きのうの日経新聞の社説から。お題は「経団連指針では正せない「早すぎ就活」」です。いや就活の早期化・長期化にはたしかに問題もありますし、今回の経団連の指針では限界があることも事実でしょうが…。

 大手企業の多くが内々定を出すのは、4年生の4月から5月前半にかけてだ。新卒者をまとめて採る「新卒一括」方式に偏っているため、学生は4年生になったばかりで就職活動のヤマ場を迎え、準備は3年生の早い段階から強いられている。内々定が4年生の春にとれないと選考を受ける機会はその後ぐんと減る。
 こうした長期にわたる、しかも一発勝負の就活による大学の授業への悪影響は極めて深刻だ。…
 4年生の秋や冬にも選考試験をする企業が増えれば、学生に大きな負担をかけている現状を改善できるだろう。まずは通年採用を積極的に企業は取り入れてほしい。光学ガラス大手のHOYAは新卒者を対象にしながらも、各事業部が随時、設計開発要員などを採っている。
平成23年1月16日付日本経済新聞朝刊・社説から)
http://www.nikkei.com/news/editorial/article/g=96958A96889DE0E3E5E6E1E2E6E2E3E4E2E3E0E2E3E38297EAE2E2E3?n_cid=DSANY001

いやだから何度も言ってますが時期を遅らせても通年にしても採用数が増えるわけじゃないんですから。たとえば現状採用予定数が200人、4月に選考試験を行います、となっているとして、これを4月に100人、9月に100人採りますよと言われたときに、この厳しい状況で「じゃあ9月に行けばいいや」と思う人がどれほどいるものか。極端な話、4月に100人採ったあとに経済環境がさらに厳しくなって「ヤッパ9月はヤメ」となる可能性だってあるわけですし。以前も書きましたが内定率が低い中で開始を遅らせて就活期間を短縮するのが本当にいいのかという問題もあります。
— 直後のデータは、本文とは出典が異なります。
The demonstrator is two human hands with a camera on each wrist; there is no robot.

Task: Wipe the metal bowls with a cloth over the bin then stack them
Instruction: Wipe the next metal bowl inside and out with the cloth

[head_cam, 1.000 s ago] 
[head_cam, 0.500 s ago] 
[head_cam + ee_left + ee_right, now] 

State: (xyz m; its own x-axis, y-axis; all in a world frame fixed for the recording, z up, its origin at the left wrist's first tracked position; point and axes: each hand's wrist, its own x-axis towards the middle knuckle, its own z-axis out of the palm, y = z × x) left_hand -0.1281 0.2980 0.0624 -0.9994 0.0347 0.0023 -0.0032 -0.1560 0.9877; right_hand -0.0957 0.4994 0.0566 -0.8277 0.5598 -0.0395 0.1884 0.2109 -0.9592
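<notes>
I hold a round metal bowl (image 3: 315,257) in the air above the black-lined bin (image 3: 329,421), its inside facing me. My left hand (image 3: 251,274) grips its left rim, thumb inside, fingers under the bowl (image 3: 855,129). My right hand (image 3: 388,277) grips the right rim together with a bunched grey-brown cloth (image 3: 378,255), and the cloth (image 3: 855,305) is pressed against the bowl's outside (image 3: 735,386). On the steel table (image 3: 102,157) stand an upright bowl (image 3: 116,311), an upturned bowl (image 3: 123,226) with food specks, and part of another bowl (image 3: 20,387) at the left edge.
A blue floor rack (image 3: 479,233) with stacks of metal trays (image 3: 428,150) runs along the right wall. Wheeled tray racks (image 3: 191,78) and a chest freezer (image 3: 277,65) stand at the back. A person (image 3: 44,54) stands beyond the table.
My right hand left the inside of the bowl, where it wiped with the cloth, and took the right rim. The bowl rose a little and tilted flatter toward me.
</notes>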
「第一志望群」はダメだった、という結論が出ないうちはなかなか「第二志望群」について考えられないというのも人情でしょうし、さらにそれが通年採用で1月、2月まで第一志望群のチャンスがあるとなると、結局第二志望群にも内定しないまま卒業を迎える…なんてことになるかもしれません。まあそうなればなったでそれなりに適応して「すべり止め確保」に向かうのかもしれませんが、それはすべり止めにされる企業はあまり歓迎ではないでしょう。まあすでにそれに近い実態もあるのかもしれませんが。
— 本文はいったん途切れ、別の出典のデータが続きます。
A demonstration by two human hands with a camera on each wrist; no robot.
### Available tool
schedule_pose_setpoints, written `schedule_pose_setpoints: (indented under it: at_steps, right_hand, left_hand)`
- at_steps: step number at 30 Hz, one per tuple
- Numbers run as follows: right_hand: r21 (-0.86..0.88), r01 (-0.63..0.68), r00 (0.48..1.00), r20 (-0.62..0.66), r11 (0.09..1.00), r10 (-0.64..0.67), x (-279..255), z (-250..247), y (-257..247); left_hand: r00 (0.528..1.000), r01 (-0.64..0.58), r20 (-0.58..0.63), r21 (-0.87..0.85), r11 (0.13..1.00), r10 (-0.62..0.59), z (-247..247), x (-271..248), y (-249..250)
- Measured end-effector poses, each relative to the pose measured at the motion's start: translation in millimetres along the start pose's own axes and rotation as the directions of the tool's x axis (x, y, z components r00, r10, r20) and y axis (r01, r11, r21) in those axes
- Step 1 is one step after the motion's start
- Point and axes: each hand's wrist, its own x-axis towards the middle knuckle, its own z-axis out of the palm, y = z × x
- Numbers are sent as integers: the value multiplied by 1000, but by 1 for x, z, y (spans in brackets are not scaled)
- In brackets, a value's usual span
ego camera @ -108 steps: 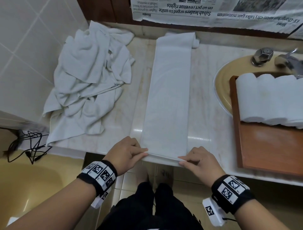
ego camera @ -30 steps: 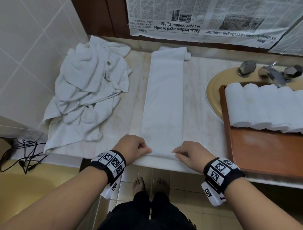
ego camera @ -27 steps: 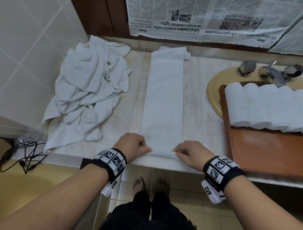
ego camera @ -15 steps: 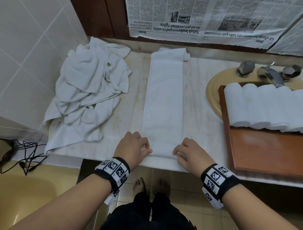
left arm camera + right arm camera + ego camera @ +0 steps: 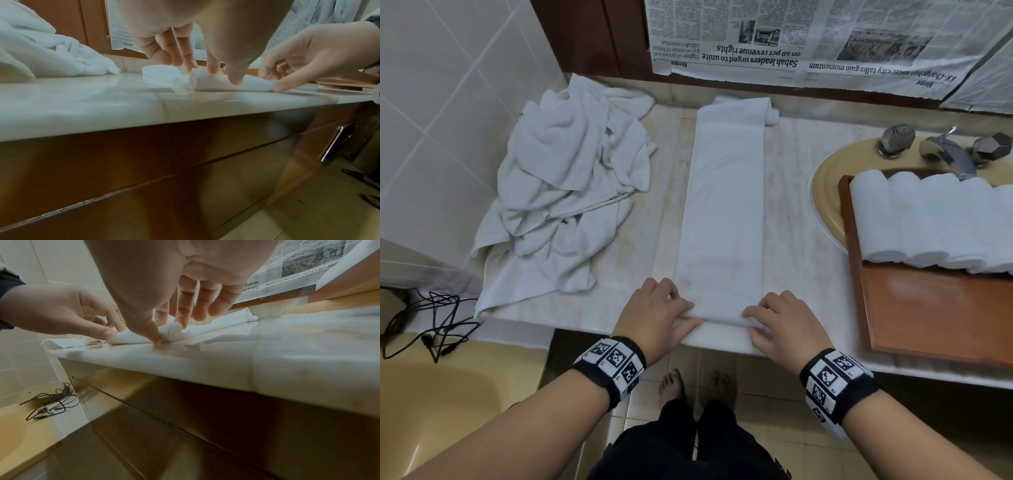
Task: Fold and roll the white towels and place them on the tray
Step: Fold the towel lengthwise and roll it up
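towel: your long white terry towel folded into a narrow strip [image 5: 722, 212] lies flat on the pale marble tabletop [image 5: 791, 219], running straight away from you toward the wall with the newspaper

long axis: near edge to back wall, so the roll has to travel away from you, not sideways

roll so far: just a small tight first curl [image 5: 216, 82] at the near end, sitting right by the tabletop's front edge; the rest of the strip is unrolled ahead of it

left hand: your left hand [image 5: 654, 317] is on the left end of the curl, thumb tucked behind it, fingers bent over the top, pinching it

right hand: your right hand [image 5: 784, 323] mirrors it on the right end, thumb low at the tabletop, fingertips over the curl, gripping it too

which is nearer: pretty much even, one hand per end, both at the same depth; I'd guess that's what keeps the roll square

tray: the reddish-brown wooden tray [image 5: 928, 315] is off to your right over the yellowish sink, with a row of rolled white towels [image 5: 928, 222] along its far part and bare wood nearer you

leftovers: the crumpled heap of white towels [image 5: 558, 202] sits to your left, apart from the strip

watch out: if one hand pushes ahead of the other the roll will probably cone out
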Motion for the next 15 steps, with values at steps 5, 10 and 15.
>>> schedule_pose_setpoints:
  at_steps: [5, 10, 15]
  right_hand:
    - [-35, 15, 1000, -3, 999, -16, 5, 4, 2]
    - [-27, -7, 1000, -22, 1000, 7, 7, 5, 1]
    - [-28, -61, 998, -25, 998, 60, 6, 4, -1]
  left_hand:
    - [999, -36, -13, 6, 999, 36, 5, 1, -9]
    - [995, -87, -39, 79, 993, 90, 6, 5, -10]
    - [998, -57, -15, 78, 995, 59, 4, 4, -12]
逆に、企業の側からしてみれば、4月に100人採って、さて9月にもう100人採ろうとしたらそこそこの人材はすでに根こそぎ持ってかれててほとんど残ってませんでしたなんて目にあわされる可能性もあるわけで、これは逆に好況期に起こりがちですね。
結局のところ、早期化を改めたいのなら採用力の高い企業(たとえば大手)がそれなりの規模でまとまって開始を遅らせることが必要で、そうなればそれより採用力の低い企業はフライングして内定を出してもいい人材は後からきた採用力の高い企業に奪われてしまう、したがってフライングしても労力の無駄だから、採用力の高い企業が採り終わってからか、まあ同時に始めるくらいにしよう…となるかもしれません。ただそうはいってもいい会社というのもいい人材というのも人により企業により多様だし、そもそも公務員試験や院試の日程というものもあってといった話もあり、特に公務員はかなり強力な採用力を有していると思われるところ、民間企業の選考はそれより早くスタートしているわけです。これはつまり公務員採用くらいの規模なら内定辞退のリスクを受け入れるということでしょうから、やるなら大手がこぞってやるくらいでないと効果はないかもしれません。で、予定数が確保できたらすぱっとやめる。それで学生さんと大学はいいのだろうかという問題になりそうです。